Instructions for the task —
The full set of entries is to be returned word for word.

Source records —
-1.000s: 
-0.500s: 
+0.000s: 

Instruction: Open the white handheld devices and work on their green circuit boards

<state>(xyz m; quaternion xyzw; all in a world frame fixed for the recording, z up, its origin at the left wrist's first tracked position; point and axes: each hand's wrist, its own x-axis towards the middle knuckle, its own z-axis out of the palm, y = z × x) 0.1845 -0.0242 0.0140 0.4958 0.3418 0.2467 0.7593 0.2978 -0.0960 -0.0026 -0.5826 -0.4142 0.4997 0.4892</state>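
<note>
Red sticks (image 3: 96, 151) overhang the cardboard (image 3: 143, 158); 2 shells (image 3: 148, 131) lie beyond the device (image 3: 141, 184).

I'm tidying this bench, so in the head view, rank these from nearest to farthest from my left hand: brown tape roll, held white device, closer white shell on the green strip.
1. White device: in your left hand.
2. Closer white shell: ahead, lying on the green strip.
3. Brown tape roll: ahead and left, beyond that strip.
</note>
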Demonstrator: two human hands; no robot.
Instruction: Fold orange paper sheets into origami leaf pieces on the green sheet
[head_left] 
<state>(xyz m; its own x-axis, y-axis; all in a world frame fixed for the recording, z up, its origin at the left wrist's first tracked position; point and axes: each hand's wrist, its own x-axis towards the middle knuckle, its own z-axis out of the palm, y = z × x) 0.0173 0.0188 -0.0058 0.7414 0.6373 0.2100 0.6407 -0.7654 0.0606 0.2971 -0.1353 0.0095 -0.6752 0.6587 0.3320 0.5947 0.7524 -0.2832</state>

Your solution —
-1.000s: 
-0.500s: 
+0.000s: 

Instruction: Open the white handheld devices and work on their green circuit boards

<state>(xyz m; quaternion xyzw; all in a world frame fixed for the recording, z up, its origin at the left wrist's first tracked position; point and axes: each hand's wrist, its own x-axis towards the middle knuckle, its own z-axis out of the palm, y = z × x) 0.1845 -0.0242 0.0140 0.4958 0.3418 0.2467 0.7593 0.2978 -0.0960 -0.0026 -0.5826 -0.4142 0.4997 0.4892</state>
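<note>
Red sticks (image 3: 96, 151) overhang the cardboard (image 3: 143, 158); 2 shells (image 3: 148, 131) lie beyond the device (image 3: 141, 184).

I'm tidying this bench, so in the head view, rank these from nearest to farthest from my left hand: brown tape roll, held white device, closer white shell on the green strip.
1. White device: in your left hand.
2. Closer white shell: ahead, lying on the green strip.
3. Brown tape roll: ahead and left, beyond that strip.
</note>
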Demonstrator: two human hands; no robot.
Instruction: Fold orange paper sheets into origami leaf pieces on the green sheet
[head_left] 
<state>(xyz m; its own x-axis, y-axis; all in a world frame fixed for the recording, z up, its origin at the left wrist's first tracked position; point and axes: each hand's wrist, its own x-axis towards the middle knuckle, its own z-axis out of the palm, y = z × x) 0.0173 0.0188 -0.0058 0.7414 0.6373 0.2100 0.6407 -0.7654 0.0606 0.2971 -0.1353 0.0095 -0.6752 0.6587 0.3320 0.5947 0.7524 -0.2832</state>

Here the output is complete.